Does tourism mean foreign exchange for Nepal? Apparently not, according to her, with food imported from Australia, lighting from Holland, whiskey from Scotland, air conditioning from Canada. She shows Pokhara in 1974. Corrugated iron sheets are carried on the backs of porters along the Jomsom trail for the construction of small mountain restaurants.

A Gurung woman in traditional dress appears, frying tasty circular sel-rotis in her open-air tea room, and good Ludmilla warns the audience about the advantages of acquiring immunity or strengthening it with gamma-globulin and the advantages of vaccinations against tetanus before a trip to the Himalayas.

After the show I went with Ludmilla to a tavern in Freiburg called Zum Störchen for a drink and a chat. We were also joined by Toni Hagen, a geologist turned development worker from Lenzerheide, who had a double doctorate and was appointed to speak on the development of Nepal from 1950 to 1987 and the role of development cooperation. Toni Hagen was a celebrity in Nepal due to his work and his pioneering geological publication. Unfortunately, Hagen passed away some time ago after starring in an autobiographical film. Ingrid Kreide, who was in a hurry to return to Cologne, gave a lecture on the history of Thanka painters and the freedom of art in the Himalayan Kingdom of Nepal, and expressed deep concern about the theft of temples and ritual objects from Nepal. .

Ludmilla is a name to be reckoned with as a globetrotter, journalist, expert on Nepal in the German-speaking world, and critic of the alternative travel scene.
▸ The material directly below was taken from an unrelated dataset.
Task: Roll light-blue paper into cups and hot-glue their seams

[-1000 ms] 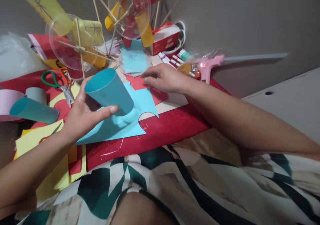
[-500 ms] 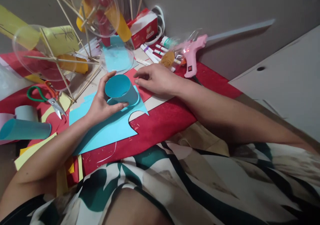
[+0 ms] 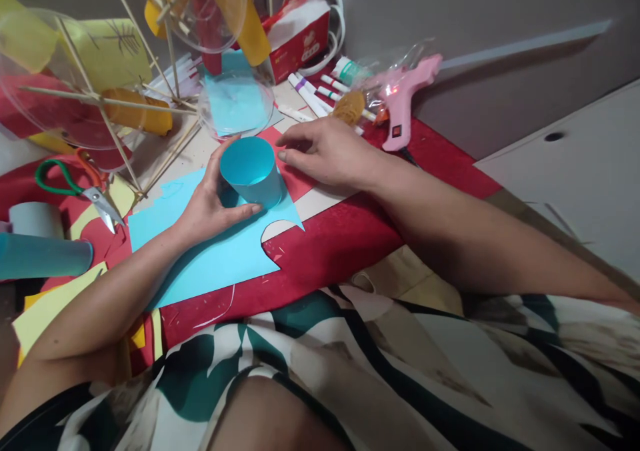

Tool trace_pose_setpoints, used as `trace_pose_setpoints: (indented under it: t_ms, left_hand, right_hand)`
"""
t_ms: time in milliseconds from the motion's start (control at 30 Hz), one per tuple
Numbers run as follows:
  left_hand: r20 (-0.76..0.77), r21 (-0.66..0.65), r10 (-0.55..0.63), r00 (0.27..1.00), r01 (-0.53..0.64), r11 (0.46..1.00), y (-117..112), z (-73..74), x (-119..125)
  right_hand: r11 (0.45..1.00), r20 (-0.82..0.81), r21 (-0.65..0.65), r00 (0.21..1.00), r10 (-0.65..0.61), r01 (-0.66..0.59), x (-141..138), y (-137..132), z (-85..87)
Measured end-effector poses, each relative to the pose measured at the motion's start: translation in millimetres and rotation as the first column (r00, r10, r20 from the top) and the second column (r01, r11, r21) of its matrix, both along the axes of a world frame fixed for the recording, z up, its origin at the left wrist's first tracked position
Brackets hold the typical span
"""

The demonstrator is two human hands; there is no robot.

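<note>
A short blue paper tube (image 3: 255, 177) stands upright on a sheet of blue paper (image 3: 215, 271) that has a curved cut-out in its right edge. My left hand (image 3: 213, 201) curves around the tube's left side, thumb at the front low down and fingers behind. To the right of the tube my right hand (image 3: 325, 151) hovers over red paper (image 3: 296, 179), its thumb and fingers slightly apart with nothing visible between them. A pink glue gun (image 3: 404, 107) with a lit red light stands beyond that hand.
Scissors (image 3: 83, 191) lie at the left, near a longer blue tube (image 3: 45, 256). A frame of wooden sticks (image 3: 95, 97) with clear plastic discs rises at the back left. Markers (image 3: 307, 94) and a red box (image 3: 303, 41) sit at the back.
The blue tube has tipped from a slight lean to upright on the blue sheet, with my left hand still around it. My right hand keeps its place beside it. The view has shifted slightly.
</note>
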State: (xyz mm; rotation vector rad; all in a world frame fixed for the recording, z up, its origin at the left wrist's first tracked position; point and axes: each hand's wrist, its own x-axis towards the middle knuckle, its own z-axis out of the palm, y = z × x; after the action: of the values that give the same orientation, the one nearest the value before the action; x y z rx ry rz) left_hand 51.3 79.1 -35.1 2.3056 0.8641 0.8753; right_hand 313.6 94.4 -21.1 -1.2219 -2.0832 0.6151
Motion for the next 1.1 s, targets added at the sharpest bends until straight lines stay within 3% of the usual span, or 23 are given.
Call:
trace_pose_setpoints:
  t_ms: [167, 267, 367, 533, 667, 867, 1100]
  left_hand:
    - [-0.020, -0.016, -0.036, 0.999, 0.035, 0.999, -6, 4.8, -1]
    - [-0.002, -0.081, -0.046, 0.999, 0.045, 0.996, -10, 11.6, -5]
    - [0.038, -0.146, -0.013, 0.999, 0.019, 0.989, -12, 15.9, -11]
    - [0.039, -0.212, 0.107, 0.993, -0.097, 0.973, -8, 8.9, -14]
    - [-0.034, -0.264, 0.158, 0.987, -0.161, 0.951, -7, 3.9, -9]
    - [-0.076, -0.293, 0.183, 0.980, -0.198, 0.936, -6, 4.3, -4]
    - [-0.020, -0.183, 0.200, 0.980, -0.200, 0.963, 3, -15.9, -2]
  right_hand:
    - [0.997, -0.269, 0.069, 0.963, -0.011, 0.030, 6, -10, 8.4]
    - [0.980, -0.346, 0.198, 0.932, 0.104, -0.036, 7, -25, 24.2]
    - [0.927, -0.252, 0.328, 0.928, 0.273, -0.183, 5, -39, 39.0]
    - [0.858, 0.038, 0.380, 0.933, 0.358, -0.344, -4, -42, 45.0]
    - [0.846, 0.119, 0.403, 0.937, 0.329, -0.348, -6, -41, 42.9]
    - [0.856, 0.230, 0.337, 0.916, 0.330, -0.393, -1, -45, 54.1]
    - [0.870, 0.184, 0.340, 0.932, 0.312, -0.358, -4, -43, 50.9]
And she still fights for the rights of the underdog in South Asia. She was in favor of the Chipko movement in India and described the deforestation, the ecological damage, she fought for the human rights of Tibetans and Nepalis alike, she wrote about the development and destruction of so-called Third World countries. She once told Edith Kresta, travel editor of the Tageszeitung (TAZ, Berlin): “My heart is Nepali, the rest is German.” Her base camp in Catmandu is the Vajra hotel run by Sabine Lehmann, a theater-style hotel, and this time she is working on a novel about climbing. She wants to emulate the characters in James Hilton’s novel The Lost Horizon, in which people get very old and are not bothered by gerontological problems. She wants to live at least 108 years on this planet. One can only admire her and wish her the best in her efforts and her pedagogical critique.